Talk:Citoid/2014
Add topic| This page used the Structured Discussions extension to give structured discussions. It has since been converted to wikitext, so the content and history here are only an approximation of what was actually displayed at the time these comments were made. |
Previous archives are at /Archive 1
Handling multidimensional field mappings
[edit]- cite-from-id fields need to be able to be mapped to citation fields using TemplateData. However, not all fields have a one-to-one relationship.
- The best example of this issue is with authors. Zotero, for instance, returns the param "creators" which is an array of objects ([{"firstName":"Jessica","lastName":"Trinoskey","creatorType":"author"},{"firstName":"Frances A.","lastName":"S.","creatorType":"author"}])
- Citation templates can handle author data in a variety of ways. For instance, CS1 can accept multiple authors with the format first1, last1, first2, last2, etc. It can accept a string of authors as a single param; last1 is a synonym for last, author, and authors. However, returning a flat "author" string is not ideal.
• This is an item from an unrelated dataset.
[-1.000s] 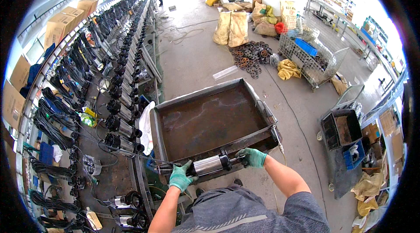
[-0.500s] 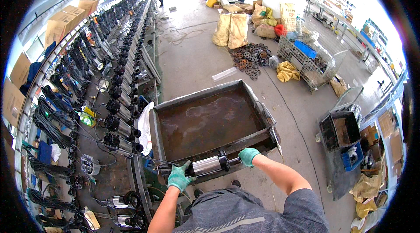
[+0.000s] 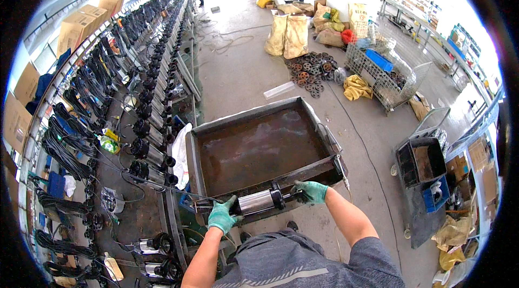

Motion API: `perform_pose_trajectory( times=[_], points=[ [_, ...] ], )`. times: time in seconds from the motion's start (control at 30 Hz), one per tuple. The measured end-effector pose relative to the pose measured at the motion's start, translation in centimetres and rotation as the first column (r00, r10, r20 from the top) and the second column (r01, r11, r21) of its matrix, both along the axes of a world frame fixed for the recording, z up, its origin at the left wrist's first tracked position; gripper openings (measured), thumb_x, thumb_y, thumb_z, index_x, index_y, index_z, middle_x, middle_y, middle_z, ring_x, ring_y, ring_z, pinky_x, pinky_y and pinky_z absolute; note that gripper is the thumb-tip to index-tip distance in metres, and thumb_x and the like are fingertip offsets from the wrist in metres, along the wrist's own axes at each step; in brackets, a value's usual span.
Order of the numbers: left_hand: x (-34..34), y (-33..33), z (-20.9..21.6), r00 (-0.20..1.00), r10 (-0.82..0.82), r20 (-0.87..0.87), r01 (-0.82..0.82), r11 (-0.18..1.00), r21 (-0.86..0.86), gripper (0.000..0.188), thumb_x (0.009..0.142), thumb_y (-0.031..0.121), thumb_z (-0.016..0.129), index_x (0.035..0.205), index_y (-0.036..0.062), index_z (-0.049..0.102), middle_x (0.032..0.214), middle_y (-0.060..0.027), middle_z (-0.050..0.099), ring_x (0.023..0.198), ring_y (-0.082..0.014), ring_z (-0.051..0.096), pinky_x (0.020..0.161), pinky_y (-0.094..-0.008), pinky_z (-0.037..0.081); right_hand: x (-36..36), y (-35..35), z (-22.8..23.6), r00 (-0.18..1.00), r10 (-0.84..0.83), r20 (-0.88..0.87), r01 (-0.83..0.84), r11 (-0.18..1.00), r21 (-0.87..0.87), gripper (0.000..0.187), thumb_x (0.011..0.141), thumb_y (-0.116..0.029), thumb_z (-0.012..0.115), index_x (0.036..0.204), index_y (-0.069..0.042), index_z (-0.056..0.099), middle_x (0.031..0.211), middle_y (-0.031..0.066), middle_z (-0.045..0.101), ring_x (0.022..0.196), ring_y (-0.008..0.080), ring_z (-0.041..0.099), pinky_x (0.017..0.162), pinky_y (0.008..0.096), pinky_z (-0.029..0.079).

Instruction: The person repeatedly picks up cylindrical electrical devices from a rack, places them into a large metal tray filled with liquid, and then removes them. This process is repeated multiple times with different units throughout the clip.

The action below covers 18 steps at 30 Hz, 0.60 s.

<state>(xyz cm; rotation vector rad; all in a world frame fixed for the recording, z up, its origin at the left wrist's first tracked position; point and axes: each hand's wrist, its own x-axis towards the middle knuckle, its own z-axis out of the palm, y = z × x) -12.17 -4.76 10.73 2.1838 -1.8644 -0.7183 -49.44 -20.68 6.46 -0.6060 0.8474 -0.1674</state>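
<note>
A pump motor [image 3: 255, 203] with a shiny steel barrel and black end flanges lies level across the near edge of a dark metal tank [image 3: 193, 166]. My left hand [image 3: 221, 216], in a green glove, is closed around its black left end. From that end a black cable runs left toward the bench. On the right, my gloved right hand [image 3: 312, 192] has its fingers closed around the thin shaft that sticks out past the flange; the glove partly hides the shaft's tip. Brown, murky liquid [image 3: 259, 145] with a filmy surface fills the tank.
A long bench of similar steel motors [image 3: 154, 155] and black cable coils [image 3: 59, 147] runs along the left. Beyond the tank are sacks [image 3: 295, 37], a pile of round metal parts [image 3: 311, 69] and a wire cage cart [image 3: 378, 80]. A trolley [image 3: 419, 218] with bins stands right.
My right hand has turned at the shaft, its fingers now reaching left along it instead of bunched at its end. The motor and left hand have hardly moved. The view has shifted slightly.
</note>
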Motion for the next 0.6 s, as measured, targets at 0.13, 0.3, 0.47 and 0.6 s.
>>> perform_pose_trajectory(
  times=[0.13,0.3,0.47,0.6],
  points=[
    [-0.2,0.1,0.8,1.0,0.023,0.009,-0.023,0.999,0.026,0.099,0.064,0.041,0.093,0.152,0.0284,0.049,0.147,-0.0345,0.044,0.13,-0.0466,0.051,0.111,-0.045,0.045,0.2,-0.2,-0.5,0.98,0.192,-0.061,-0.201,0.943,-0.267,0.037,0.095,-0.011,0.065,0.133,-0.01,0.062,0.117,0.0083,0.07,0.093,0.022,0.07,0.075,0.0377,0.06],
    [0.3,0.3,-0.2,0.999,0.031,0.035,-0.031,0.999,0.008,0.1,0.064,0.044,0.093,0.152,0.0285,0.048,0.148,-0.035,0.042,0.13,-0.0465,0.052,0.112,-0.0457,0.044,3.4,-1.0,1.7,0.487,0.408,-0.772,-0.849,0.427,-0.31,0.03,0.095,-0.008,0.061,0.124,-0.005,0.068,0.097,0.0082,0.073,0.075,0.0175,0.069,0.069,0.0343,0.059],
    [0.1,0.4,0.2,0.995,0.076,-0.068,-0.076,0.997,0.009,0.101,0.064,0.044,0.093,0.151,0.0169,0.049,0.148,-0.0332,0.045,0.131,-0.0455,0.052,0.112,-0.046,0.044,1.5,-0.7,-1.3,0.885,0.215,-0.413,-0.432,0.712,-0.554,0.033,0.1,-0.023,0.062,0.13,-0.01,0.065,0.087,0.0037,0.067,0.065,0.0112,0.06,0.056,0.0303,0.052],
    [1.1,1.1,0.1,0.931,0.11,-0.348,-0.185,0.964,-0.19,0.069,0.08,0.035,0.083,0.135,0.0032,0.056,0.121,-0.0229,0.06,0.112,-0.0381,0.059,0.1,-0.0434,0.048,0.1,-0.1,-1.2,0.981,-0.084,-0.178,0.003,0.91,-0.414,0.036,0.095,-0.011,0.065,0.131,-0.006,0.063,0.09,0.0038,0.066,0.068,0.0151,0.059,0.062,0.0321,0.053]
  ],
)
Mvolz (talk) 07:25, 10 June 2014 (UTC)
- Mvolz: One problem that is popping up is that Zotero uses the same field names for types that have different field names in say, Template:Citation. So the fields "journal", "newspaper", and "magazine" in Template:citation are each "publicationTitle" in Zotero (which makes sense) . The way I've been doing things so far is listing a set of Template:Citation fields and seeing which ones are available in the Zotero citation, but now it seems doing the reverse might be the best option. That carries its own problems too... because Zotero has a very large number of fields, and plus, that approach doesn't lend itself to the template data solution very well. This is less problematic for "smaller" templates that don't contain potentially overlapping fields like the master Citation template does. Mvolz (talk) 22:30, 30 June 2014 (UTC)
- Would it be reasonable to accept flattened strings as a first approximately-good attempt, storing the structured data somehow so we can do it better late? Jdforrester (WMF) (talk) 16:38, 18 June 2014 (UTC)
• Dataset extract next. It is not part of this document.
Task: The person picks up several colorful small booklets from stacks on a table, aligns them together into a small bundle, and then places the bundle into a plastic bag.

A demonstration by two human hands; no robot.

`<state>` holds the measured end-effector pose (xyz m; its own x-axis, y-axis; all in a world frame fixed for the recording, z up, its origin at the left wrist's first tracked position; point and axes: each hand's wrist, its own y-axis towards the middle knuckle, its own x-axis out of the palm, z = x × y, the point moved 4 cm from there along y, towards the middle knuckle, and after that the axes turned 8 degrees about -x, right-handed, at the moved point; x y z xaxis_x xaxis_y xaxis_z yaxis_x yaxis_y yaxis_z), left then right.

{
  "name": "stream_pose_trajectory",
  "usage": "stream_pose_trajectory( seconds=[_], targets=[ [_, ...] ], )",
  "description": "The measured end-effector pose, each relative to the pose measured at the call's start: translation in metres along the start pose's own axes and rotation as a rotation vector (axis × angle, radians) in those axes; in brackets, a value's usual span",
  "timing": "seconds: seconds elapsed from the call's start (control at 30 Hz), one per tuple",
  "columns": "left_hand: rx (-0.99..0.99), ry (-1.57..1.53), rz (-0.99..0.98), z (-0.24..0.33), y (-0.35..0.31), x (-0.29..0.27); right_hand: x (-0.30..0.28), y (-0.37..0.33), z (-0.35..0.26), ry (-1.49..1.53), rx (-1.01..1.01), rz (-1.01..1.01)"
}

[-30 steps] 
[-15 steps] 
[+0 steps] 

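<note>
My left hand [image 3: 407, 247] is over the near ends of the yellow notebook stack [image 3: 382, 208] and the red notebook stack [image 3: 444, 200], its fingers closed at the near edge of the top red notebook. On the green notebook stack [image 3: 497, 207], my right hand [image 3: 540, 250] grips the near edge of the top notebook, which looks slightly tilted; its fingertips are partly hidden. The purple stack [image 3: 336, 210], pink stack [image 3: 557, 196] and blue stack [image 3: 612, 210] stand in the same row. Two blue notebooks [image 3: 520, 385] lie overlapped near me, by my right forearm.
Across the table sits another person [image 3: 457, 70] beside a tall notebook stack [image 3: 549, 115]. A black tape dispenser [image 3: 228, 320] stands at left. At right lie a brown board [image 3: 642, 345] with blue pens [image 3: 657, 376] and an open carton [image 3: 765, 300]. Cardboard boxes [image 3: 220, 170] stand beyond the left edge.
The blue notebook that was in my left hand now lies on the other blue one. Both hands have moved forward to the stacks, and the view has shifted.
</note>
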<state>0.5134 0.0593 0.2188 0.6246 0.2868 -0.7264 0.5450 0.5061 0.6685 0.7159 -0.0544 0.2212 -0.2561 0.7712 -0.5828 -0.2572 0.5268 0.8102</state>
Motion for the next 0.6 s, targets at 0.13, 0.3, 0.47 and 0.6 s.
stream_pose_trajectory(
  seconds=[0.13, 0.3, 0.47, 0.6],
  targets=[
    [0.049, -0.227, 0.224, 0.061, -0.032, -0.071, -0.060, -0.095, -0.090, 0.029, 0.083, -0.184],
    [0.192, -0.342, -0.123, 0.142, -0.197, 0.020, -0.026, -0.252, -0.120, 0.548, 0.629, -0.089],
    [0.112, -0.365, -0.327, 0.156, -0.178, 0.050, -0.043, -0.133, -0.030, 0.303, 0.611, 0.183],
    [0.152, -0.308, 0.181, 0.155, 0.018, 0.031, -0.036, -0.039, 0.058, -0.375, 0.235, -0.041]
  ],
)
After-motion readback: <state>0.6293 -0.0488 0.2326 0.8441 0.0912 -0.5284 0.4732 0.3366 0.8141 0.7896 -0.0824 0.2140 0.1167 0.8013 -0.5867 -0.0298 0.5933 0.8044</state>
- Jdforrester (WMF): Sure! The current iteration doesn't have the structured data in it and only returns flattened data, but there's no reason we can't keep the structured data in (involves commenting out one line of code at present!)
- The more complicated/worrisome case is having to split or join fields but I haven't come across that use case yet. Mvolz (talk) 18:34, 18 June 2014 (UTC)
- Mvolz: Yeah; I think coming up with a sufficiently expressive mapping system that's not too confusing to map things will be hard, though:
- <creatorType:author, position:1st, firstName> → "first"
- <creatorType:author, position:1st, lastName> → "last"
- <creatorType:author, position:Nth-not-1st, firstName> → "first<N-1>"
- <creatorType:author, position:Nth-not-1st, lastName> → "last<N-1>"
- …
- Fun. Jdforrester (WMF) (talk) 21:03, 18 June 2014 (UTC)
- Mvolz: Yeah; I think coming up with a sufficiently expressive mapping system that's not too confusing to map things will be hard, though:
Standard format for cite-from-id fields
[edit]- There are a number of options for standardizing the kind of fields that cite-from-id could return:
- Zotero fields types - Used by Zotero
- CSL (Citation Style Language) - Translations available in Zotero
- MARC XML - Available as export from OCLC
- Dublin Core - Available as export from OCLC
- Those used by CrossRef
- CoINS?
- Use CS1 fields as a basis on which to have our own Mvolz (talk) 07:34, 10 June 2014 (UTC)
- Mvolz: Having just spent 30 minutes reading about all of these... I have no clue. If I was going to choose any from what I've seen, it would probably be CSL as it seems to be well defined.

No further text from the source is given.